In Germany, Marty ate Weiner Schnitzel four nights in a row, it is a dish that brings back wonderful memories of childhood meals with his Grandparents and I have to admit that it was quite tasty. I tried having different meals even though we ate at the same restaurant in Bacharach and Rothenburg ob de Tauber, we enjoyed the company of the host at each place and the food was good. Our most memorable meal and one of our favourite experiences was courtesy of a friend of Marty’s, he took us to Neuschwanstein and showed us some of the surrounding area and then we went to his family home for the most delicious meal of roast pork, crackling, potato dumplings and salad. Just when we thought we couldn’t eat anymore Joe’s Mum brought out cherries and Bavarian cream and his Grandmother started cutting up cake. Their hospitality and friendliness really made our day, it was also nice to have freshly brewed coffee to finish the meal – we hadn’t had much success with coffee in Germany.
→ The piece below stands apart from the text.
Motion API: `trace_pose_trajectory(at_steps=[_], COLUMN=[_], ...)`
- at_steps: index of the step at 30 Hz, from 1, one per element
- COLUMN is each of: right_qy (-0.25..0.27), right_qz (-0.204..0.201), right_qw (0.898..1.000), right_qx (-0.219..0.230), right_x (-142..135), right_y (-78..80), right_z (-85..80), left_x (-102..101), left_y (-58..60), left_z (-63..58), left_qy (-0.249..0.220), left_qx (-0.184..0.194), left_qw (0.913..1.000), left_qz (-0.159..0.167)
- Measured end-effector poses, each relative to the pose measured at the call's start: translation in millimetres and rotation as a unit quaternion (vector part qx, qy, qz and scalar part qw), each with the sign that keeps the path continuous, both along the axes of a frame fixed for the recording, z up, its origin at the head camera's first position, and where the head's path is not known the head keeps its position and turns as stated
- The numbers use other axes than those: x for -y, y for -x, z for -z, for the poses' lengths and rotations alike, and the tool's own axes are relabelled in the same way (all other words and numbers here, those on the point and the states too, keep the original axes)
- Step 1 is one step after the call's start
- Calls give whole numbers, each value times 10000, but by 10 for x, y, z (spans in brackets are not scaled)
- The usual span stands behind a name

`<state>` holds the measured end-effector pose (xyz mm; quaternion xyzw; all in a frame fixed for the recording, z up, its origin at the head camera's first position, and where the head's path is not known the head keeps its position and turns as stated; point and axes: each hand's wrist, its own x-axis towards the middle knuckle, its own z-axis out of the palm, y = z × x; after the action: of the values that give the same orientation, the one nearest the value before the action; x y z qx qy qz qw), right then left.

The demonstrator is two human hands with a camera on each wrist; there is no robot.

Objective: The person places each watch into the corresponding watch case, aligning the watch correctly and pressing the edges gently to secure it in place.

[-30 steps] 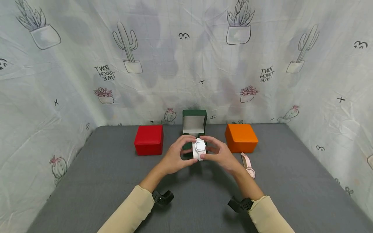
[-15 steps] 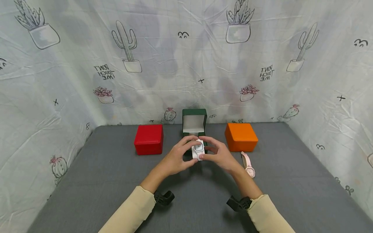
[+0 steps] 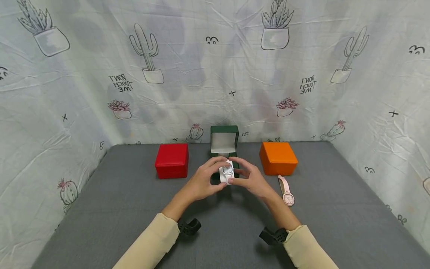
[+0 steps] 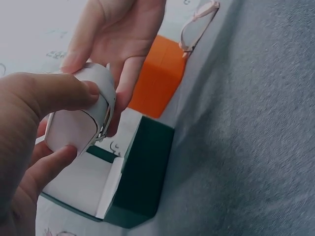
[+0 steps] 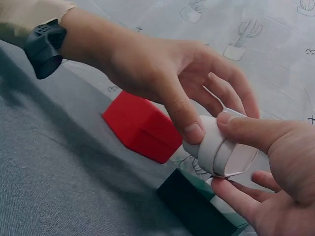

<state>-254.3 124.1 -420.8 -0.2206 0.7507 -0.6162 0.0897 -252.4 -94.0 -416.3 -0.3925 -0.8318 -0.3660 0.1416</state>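
Note:
A white wristwatch is strapped round a white watch cushion. Both hands hold it in the air, just in front of the open green watch box. My left hand grips the cushion from the left, fingers at the top edge and thumb at the lower end. From the right, my right hand pinches it between thumb and fingers. The strap overlaps round the cushion's underside, with a buckle at its edge in the left wrist view. Hands and watch hide part of the box's base.
A closed red box stands left of the green one, a closed orange box right of it. A pink wristwatch lies in front of the orange box. Behind the grey table hangs a printed curtain.
A left-hand finger has come over onto the top of the watch. Both hands have shifted slightly left with the watch and cushion, and the dial now shows more clearly.

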Motion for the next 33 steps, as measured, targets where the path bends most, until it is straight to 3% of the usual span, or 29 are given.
trace_pose_trajectory(at_steps=[4,9,14,18,27,33], right_qy=[-47,-84,-721,-1175,-1617,-2086], right_qz=[282,827,1453,1812,1788,1854], right_qw=[9994,9939,9803,9701,9663,9530], right_qx=[-174,-724,-1123,-1111,-899,-1177], right_x=[-14,-45,-17,23,116,173], right_y=[26,79,158,229,300,306], right_z=[64,113,95,104,117,129], left_x=[22,41,49,10,-59,-75], left_y=[78,231,389,502,654,703], left_z=[48,71,37,15,45,73], left_qy=[-57,81,333,468,835,760], left_qx=[81,144,257,476,1097,1509], left_qw=[9999,9998,9990,9976,9899,9854], left_qz=[-44,-52,-168,-185,-334,-189])
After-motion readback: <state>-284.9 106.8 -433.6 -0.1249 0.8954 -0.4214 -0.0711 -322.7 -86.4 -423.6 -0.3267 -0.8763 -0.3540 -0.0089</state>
The food in Italy is so far, so good, breakfast was lacking initially (prepackaged croissants and toast) but our stay in Varenna on Lake Como has proven to be a ‘filling’ one. Seafood in Venice is a must, I even ate little fishes fried in batter, at first quite nice but after a while I couldn’t eat anymore and the whole prawns fried were nice (couldn’t bring myself to eat the heads) although I after consuming half the meal I was a little over eating whole fried creatures. Chocolate shops and sweet shops line the narrow streets, Lindt and Perugian chocolates of all kinds and you can pick and mix – we added to our stash of sweets for the Easter weekend. We couldn’t find crostoli anywhere, a small bakery over near the Rialto markets sold something very similar and we ate the sugary fried treat as a snack while walking back to the hotel, wish I could remember what it was called.
In Florence we’ll be attending a cooking class, maybe I’ll have something more interesting to write about, until then I’ll try to remember to take more photos.